Exercise.
Once the line containing "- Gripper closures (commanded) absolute" is reached in the listing below, reproduce it and all later lines through the final one exactly, but omit any pictures.

(Information shown Opens)

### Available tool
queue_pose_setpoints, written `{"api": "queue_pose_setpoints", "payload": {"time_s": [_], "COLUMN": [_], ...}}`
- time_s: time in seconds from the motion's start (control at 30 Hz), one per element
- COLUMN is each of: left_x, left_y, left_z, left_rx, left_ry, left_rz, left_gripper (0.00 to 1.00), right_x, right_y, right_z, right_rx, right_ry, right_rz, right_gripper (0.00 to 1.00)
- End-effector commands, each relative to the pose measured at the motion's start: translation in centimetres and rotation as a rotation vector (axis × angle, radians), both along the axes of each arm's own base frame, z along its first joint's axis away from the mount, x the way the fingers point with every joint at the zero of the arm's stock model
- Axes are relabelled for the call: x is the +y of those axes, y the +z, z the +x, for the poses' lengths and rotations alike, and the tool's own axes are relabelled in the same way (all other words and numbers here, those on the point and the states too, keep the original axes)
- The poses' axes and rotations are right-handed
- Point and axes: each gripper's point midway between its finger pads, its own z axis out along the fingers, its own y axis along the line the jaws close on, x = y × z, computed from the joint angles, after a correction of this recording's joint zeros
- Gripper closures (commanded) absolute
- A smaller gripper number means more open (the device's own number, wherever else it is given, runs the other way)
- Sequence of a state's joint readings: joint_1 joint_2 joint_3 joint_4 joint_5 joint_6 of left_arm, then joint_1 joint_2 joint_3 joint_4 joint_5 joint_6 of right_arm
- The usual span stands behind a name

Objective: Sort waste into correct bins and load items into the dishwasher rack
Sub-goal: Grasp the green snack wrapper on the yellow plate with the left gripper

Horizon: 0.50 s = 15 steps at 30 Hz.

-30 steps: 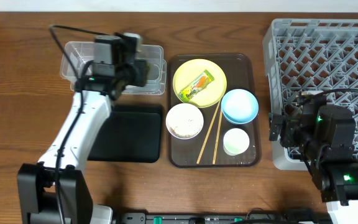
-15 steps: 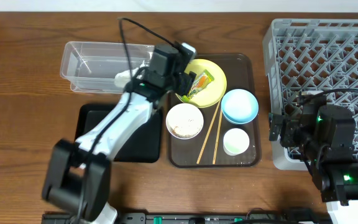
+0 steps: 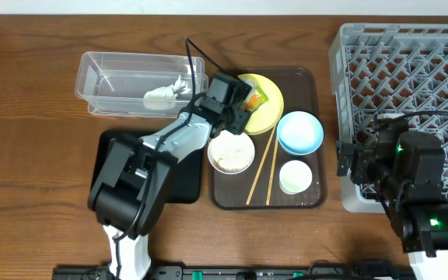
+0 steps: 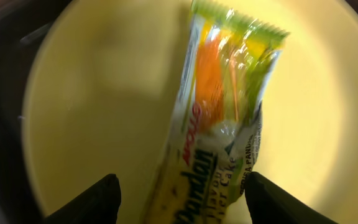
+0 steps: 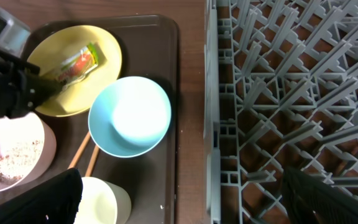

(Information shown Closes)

Expected answer.
- Gripper closures (commanded) absolute
- A smaller gripper number means more open (the device's own number, wherever else it is given, runs the other way)
- Sequence of a state's joint readings: joint_1 joint_2 joint_3 joint_4 joint_5 joint_6 of left_arm, then joint_1 joint_2 joint_3 joint_4 joint_5 joint_6 of right_arm
- The usual span stands behind a name

Objective: Sort waste into correct bins and load items into the dishwasher rack
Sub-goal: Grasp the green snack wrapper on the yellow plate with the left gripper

Horizon: 0.50 s = 15 steps at 30 Hz.

-30 steps: 
-15 steps: 
+0 steps: 
+0 steps: 
+0 steps: 

This output has been given in full.